Produce an exact transcript of all the records.

________

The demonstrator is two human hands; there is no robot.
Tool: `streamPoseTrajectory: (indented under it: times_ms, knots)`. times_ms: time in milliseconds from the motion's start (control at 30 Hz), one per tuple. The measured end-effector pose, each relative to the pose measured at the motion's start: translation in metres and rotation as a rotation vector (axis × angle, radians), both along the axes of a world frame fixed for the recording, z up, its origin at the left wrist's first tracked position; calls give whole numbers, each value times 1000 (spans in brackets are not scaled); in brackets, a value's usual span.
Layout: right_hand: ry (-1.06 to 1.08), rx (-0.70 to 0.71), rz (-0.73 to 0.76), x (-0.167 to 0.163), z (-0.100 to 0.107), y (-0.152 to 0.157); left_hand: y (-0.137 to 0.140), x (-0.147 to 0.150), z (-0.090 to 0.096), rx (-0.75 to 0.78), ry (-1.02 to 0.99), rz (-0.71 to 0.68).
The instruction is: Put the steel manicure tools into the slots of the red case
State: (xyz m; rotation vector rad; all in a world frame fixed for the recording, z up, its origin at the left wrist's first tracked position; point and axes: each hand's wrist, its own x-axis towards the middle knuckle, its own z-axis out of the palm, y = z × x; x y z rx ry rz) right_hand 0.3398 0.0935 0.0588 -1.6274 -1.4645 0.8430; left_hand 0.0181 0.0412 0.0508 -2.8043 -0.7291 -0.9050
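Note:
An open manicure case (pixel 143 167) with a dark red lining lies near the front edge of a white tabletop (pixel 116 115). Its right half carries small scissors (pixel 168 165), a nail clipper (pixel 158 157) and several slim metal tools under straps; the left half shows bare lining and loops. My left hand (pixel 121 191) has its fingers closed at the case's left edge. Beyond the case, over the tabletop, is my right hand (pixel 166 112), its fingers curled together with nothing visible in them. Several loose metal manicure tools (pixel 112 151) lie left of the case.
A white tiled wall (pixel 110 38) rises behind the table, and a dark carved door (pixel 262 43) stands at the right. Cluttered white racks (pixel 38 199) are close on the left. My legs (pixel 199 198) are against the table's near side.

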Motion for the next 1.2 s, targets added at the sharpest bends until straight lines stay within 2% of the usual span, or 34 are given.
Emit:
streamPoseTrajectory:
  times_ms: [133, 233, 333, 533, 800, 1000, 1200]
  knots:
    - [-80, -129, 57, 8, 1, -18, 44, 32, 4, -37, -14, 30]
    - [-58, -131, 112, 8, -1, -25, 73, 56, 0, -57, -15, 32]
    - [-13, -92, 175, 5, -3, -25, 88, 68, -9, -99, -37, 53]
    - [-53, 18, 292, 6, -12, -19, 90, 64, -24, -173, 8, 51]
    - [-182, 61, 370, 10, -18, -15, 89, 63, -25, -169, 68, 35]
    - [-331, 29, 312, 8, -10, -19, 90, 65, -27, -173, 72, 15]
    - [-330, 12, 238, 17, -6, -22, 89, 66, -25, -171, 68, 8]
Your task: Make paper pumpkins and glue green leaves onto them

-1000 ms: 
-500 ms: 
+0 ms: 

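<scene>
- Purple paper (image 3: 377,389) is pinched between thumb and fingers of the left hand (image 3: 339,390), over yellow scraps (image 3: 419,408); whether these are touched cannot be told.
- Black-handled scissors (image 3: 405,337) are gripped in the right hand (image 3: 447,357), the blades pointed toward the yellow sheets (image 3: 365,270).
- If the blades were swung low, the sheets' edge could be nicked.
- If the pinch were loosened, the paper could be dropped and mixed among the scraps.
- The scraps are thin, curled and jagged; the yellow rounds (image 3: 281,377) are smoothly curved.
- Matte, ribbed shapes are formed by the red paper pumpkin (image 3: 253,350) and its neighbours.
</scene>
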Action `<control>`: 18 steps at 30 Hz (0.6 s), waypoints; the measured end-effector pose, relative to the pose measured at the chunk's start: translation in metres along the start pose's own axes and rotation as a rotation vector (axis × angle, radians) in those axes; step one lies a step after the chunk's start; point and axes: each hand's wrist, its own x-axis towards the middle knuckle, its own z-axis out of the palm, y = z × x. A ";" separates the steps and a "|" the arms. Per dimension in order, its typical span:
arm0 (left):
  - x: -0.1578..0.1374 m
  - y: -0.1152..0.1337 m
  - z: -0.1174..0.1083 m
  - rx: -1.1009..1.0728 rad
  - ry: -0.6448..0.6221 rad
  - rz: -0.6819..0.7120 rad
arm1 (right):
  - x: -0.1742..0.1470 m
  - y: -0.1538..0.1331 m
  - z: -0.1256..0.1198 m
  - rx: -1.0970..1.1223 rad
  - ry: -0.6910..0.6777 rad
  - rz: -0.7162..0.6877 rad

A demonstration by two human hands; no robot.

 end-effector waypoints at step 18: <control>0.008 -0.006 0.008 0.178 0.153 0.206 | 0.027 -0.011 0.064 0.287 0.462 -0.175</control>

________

[EXPECTED OUTPUT]:
The demonstrator is two human hands; there is no robot.
Tool: `streamPoseTrajectory: (indented under it: times_ms, knots)`. times_ms: time in milliseconds from the motion's start (control at 30 Hz), one per tuple. The measured end-effector pose, each relative to the pose measured at the motion's start: translation in metres and rotation as a rotation vector (axis × angle, radians), both along the axes of a world frame fixed for the recording, z up, its origin at the left wrist's first tracked position; calls give whole numbers, each value times 1000 (spans in brackets are not scaled); in brackets, a value's usual span.
Layout: right_hand: ry (-1.06 to 1.08), rx (-0.70 to 0.71), rz (-0.73 to 0.76), x (-0.167 to 0.163), z (-0.100 to 0.107), y (-0.152 to 0.157); left_hand: y (-0.137 to 0.140), x (-0.147 to 0.150), z (-0.090 to 0.096), rx (-0.75 to 0.78), ry (-1.02 to 0.99), rz (-0.71 to 0.68).
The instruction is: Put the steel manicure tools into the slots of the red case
State: (xyz m; rotation vector rad; all in a world frame fixed for the recording, z up, its origin at the left wrist's first tracked position; point and axes: each hand's wrist, its own x-axis towards the middle knuckle, its own z-axis out of the palm, y = z × x; x y z rx ry rz) right_hand 0.3398 0.0935 0.0588 -1.6274 -1.4645 0.8430; left_hand 0.0181 0.0412 0.0508 -2.8043 -0.7291 -0.9050
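Note:
An open manicure case (pixel 143 167) with a dark red lining lies near the front edge of a white tabletop (pixel 116 115). Its right half carries small scissors (pixel 168 165), a nail clipper (pixel 158 157) and several slim metal tools under straps; the left half shows bare lining and loops. My left hand (pixel 121 191) has its fingers closed at the case's left edge. Beyond the case, over the tabletop, is my right hand (pixel 166 112), its fingers curled together with nothing visible in them. Several loose metal manicure tools (pixel 112 151) lie left of the case.
A white tiled wall (pixel 110 38) rises behind the table, and a dark carved door (pixel 262 43) stands at the right. Cluttered white racks (pixel 38 199) are close on the left. My legs (pixel 199 198) are against the table's near side.
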
Motion for the next 1.2 s, targets added at the sharpest bends until straight lines stay within 2% of the usual span, or 34 are given.
Emit:
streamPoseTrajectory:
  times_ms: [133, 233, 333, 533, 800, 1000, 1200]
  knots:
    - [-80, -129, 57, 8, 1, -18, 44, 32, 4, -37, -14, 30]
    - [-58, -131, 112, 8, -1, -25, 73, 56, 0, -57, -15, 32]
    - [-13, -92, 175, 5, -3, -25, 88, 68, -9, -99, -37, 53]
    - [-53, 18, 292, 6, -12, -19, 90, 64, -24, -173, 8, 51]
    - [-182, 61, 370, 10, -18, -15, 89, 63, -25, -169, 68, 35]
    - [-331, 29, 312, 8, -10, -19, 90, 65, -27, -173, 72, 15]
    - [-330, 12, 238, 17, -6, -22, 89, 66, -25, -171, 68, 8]
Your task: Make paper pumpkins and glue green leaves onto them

-1000 ms: 
-500 ms: 
+0 ms: 

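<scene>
- Purple paper (image 3: 377,389) is pinched between thumb and fingers of the left hand (image 3: 339,390), over yellow scraps (image 3: 419,408); whether these are touched cannot be told.
- Black-handled scissors (image 3: 405,337) are gripped in the right hand (image 3: 447,357), the blades pointed toward the yellow sheets (image 3: 365,270).
- If the blades were swung low, the sheets' edge could be nicked.
- If the pinch were loosened, the paper could be dropped and mixed among the scraps.
- The scraps are thin, curled and jagged; the yellow rounds (image 3: 281,377) are smoothly curved.
- Matte, ribbed shapes are formed by the red paper pumpkin (image 3: 253,350) and its neighbours.
</scene>
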Action `<control>`: 18 steps at 30 Hz (0.6 s), waypoints; the measured end-effector pose, relative to the pose measured at the chunk's start: translation in metres along the start pose's own axes and rotation as a rotation vector (axis × angle, radians) in those axes; step one lies a step after the chunk's start; point and axes: each hand's wrist, its own x-axis towards the middle knuckle, its own z-axis out of the palm, y = z × x. A ";" separates the steps and a "|" the arms. Per dimension in order, its typical span:
arm0 (left):
  - x: -0.1578..0.1374 m
  - y: -0.1152..0.1337 m
  - z: -0.1174..0.1083 m
  - rx: -1.1009..1.0728 rad
  - ry: -0.6448..0.6221 rad
  - rz: -0.6819..0.7120 rad
arm1 (right):
  - x: -0.1742..0.1470 m
  - y: -0.1538..0.1331 m
  - z: -0.1256..0.1198 m
  - rx: -1.0970..1.1223 rad
  - ry: -0.6910..0.6777 rad
  - rz: -0.7162..0.6877 rad

A demonstration by two human hands; no robot.

 end-effector waypoints at step 18: <control>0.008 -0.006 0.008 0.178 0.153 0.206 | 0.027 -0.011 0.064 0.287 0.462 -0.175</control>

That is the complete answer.